_Description of the task_. Your output should be each line from the material below that has the word "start".

%%

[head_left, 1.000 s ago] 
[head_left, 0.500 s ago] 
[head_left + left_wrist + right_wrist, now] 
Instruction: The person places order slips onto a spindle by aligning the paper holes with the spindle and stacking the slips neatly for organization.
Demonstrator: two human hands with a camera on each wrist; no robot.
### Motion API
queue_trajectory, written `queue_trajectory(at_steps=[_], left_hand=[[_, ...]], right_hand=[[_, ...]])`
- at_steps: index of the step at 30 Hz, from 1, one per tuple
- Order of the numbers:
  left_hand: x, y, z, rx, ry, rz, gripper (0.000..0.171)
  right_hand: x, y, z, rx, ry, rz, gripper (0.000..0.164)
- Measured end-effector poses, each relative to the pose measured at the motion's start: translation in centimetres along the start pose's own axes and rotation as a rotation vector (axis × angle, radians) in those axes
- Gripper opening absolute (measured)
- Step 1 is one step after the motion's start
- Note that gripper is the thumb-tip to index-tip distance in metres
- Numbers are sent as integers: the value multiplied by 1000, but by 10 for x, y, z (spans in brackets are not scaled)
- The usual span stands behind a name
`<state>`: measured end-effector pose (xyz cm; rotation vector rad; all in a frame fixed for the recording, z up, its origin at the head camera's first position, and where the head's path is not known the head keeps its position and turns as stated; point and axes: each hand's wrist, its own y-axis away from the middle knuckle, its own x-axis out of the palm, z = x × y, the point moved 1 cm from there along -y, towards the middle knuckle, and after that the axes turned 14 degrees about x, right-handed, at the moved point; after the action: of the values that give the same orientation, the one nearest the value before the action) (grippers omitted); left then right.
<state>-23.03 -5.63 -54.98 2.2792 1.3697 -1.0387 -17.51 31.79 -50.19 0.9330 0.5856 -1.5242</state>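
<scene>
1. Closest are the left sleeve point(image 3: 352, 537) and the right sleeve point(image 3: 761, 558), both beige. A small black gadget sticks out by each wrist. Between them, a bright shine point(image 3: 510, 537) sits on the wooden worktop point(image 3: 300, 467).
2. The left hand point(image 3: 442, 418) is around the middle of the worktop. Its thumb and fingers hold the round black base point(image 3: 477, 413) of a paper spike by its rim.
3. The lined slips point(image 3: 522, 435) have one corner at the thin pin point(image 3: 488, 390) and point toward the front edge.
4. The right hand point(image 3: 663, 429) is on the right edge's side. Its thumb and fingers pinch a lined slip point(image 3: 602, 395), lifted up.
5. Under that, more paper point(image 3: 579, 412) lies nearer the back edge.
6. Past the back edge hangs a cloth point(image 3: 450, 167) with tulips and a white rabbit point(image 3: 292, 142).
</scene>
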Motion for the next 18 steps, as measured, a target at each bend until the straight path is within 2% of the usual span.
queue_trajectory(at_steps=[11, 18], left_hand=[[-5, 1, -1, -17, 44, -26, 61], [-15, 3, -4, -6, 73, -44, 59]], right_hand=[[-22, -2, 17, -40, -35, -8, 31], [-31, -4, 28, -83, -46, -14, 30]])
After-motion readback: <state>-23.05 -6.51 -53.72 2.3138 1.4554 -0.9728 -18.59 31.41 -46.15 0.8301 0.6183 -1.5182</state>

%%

_Exercise response_.
- Measured end-effector poses, each relative to the pose measured at the motion's start: translation in centimetres along the start pose's own axes and rotation as a rotation vector (axis × angle, radians) in those axes
- Step 1 is one step after the motion's start

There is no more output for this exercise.